= Johann Baptist Spitzeder =

Austrian actor and opera singer 1764–1842)

Johann Baptist Spitzeder (24 December 1764 – 2 October 1842) was an Austrian actor and bass singer.

== Life ==
Born in Salzburg, Spitzeder was a son of Franz Anton Spitzeder (1732–1796), Mozart's first biographer. From 1786 to 1788 he was engaged by the society of Gustav Friedrich Wilhelm Großmann and its co-director Christian Wilhelm Klos, which played in Cologne, Düsseldorf, Bonn and Aachen. From there he moved to the Theater Bonn, which opened on 3 January 1789. The young Ludwig van Beethoven played viola in the orchestra of the theater. At the beginning, the ensemble also included Carl Demmer, Joseph Lux and Heinrich Vohs as well as music director Friedrich August Burgmüller.
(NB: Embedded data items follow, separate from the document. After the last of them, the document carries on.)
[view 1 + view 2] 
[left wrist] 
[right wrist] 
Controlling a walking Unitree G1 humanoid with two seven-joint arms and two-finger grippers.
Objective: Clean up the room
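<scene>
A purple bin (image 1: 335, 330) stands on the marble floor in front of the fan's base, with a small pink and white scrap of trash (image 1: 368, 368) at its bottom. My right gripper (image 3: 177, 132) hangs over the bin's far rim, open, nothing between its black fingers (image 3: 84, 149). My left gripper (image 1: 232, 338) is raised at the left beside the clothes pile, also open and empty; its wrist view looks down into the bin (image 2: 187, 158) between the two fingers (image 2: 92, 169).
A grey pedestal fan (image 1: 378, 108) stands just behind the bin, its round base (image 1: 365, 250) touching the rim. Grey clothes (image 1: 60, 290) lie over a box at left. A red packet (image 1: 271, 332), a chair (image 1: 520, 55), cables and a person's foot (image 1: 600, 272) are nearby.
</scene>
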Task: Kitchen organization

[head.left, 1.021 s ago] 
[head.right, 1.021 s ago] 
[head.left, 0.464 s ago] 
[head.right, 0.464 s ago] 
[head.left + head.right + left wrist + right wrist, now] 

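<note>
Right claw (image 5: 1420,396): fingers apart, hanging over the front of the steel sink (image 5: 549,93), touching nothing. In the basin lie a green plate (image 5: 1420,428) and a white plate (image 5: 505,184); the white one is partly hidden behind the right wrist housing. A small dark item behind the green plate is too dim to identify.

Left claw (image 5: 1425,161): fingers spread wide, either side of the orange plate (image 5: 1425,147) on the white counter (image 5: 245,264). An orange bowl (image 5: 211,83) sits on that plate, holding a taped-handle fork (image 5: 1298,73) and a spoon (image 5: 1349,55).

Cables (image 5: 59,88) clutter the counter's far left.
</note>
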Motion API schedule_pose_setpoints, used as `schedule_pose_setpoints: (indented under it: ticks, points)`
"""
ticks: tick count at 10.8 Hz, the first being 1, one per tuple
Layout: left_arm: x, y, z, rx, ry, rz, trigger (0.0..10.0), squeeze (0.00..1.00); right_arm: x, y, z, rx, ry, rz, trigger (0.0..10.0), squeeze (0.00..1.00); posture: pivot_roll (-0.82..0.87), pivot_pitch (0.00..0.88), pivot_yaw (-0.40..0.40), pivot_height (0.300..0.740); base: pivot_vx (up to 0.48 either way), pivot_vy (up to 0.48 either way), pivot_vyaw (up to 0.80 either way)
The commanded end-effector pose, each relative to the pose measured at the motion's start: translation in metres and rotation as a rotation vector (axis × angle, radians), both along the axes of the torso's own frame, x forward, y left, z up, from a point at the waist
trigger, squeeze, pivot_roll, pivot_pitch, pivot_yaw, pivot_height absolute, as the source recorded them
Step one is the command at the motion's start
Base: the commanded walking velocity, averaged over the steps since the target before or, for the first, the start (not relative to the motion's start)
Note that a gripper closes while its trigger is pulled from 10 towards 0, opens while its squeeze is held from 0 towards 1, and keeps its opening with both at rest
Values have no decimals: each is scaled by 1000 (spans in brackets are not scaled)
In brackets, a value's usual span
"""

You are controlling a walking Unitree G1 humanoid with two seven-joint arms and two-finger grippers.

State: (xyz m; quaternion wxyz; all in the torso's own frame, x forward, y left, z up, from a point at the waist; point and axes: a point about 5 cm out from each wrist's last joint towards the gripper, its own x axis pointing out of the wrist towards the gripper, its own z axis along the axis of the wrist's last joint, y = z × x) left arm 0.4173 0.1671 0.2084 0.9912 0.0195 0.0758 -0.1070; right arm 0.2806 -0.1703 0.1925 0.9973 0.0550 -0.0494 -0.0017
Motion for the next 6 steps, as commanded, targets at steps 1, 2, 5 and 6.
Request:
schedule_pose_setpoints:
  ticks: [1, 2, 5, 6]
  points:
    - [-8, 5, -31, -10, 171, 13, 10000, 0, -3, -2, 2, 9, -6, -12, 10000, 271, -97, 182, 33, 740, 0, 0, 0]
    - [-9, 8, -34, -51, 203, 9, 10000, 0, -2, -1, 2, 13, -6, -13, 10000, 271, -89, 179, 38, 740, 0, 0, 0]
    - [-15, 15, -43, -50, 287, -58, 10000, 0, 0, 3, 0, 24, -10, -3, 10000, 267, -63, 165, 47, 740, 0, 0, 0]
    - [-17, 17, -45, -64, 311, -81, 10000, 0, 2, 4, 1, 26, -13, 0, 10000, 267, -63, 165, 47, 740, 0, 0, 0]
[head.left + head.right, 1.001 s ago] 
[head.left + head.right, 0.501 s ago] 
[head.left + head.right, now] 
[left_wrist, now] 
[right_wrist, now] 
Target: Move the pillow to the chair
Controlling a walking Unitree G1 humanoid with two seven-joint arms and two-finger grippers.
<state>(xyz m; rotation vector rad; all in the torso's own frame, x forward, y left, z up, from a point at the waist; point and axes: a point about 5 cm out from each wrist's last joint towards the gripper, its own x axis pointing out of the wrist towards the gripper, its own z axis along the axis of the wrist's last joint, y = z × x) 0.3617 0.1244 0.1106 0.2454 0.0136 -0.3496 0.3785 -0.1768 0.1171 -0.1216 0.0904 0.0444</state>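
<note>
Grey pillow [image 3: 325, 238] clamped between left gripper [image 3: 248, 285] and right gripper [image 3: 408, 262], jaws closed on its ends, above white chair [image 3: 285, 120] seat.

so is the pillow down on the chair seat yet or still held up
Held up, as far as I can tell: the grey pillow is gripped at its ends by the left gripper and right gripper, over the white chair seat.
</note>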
From November 1796 Spitzeder is traceable at the society of Karl Haßloch in Kassel and made his debut on 27 September 1799 in Weimar as Osmin in Mozart's Singspiel Die Entführung aus dem Serail. In 1804 he was briefly active at the Theater an der Wien where he got into great financial trouble and apparently had no opportunity to perform. From Vienna he addressed two urgent letters of petition to Hofkammerrat Franz Kirms in Weimar, in which he offered 160 - in vain - for a return to Weimar. Instead he got an engagement at the theater in Regensburg, where he arrived with his family on 9 July 1804, probably together with Therese von Zandt. The music director of the theatre was August Burgmüller, who probably had brought Spitzeder to Regensburg. He arrived in Regensburg on 25 August 1804 and married Therese von Zandt on 13 May 1805.

In 1808 Spitzeder went to Nürnberg, and around 1820 to the Hoftheater in Munich where he died in 1842 at age 77.

== Family ==
- His daughter was the singer Adelheid Spitzeder (1793-1873), who married the painter and singer Christof Fries in 1814 and worked at the Munich Hoftheater from 1820 to 1846.
- His son was Josef Spitzeder (1796-1832).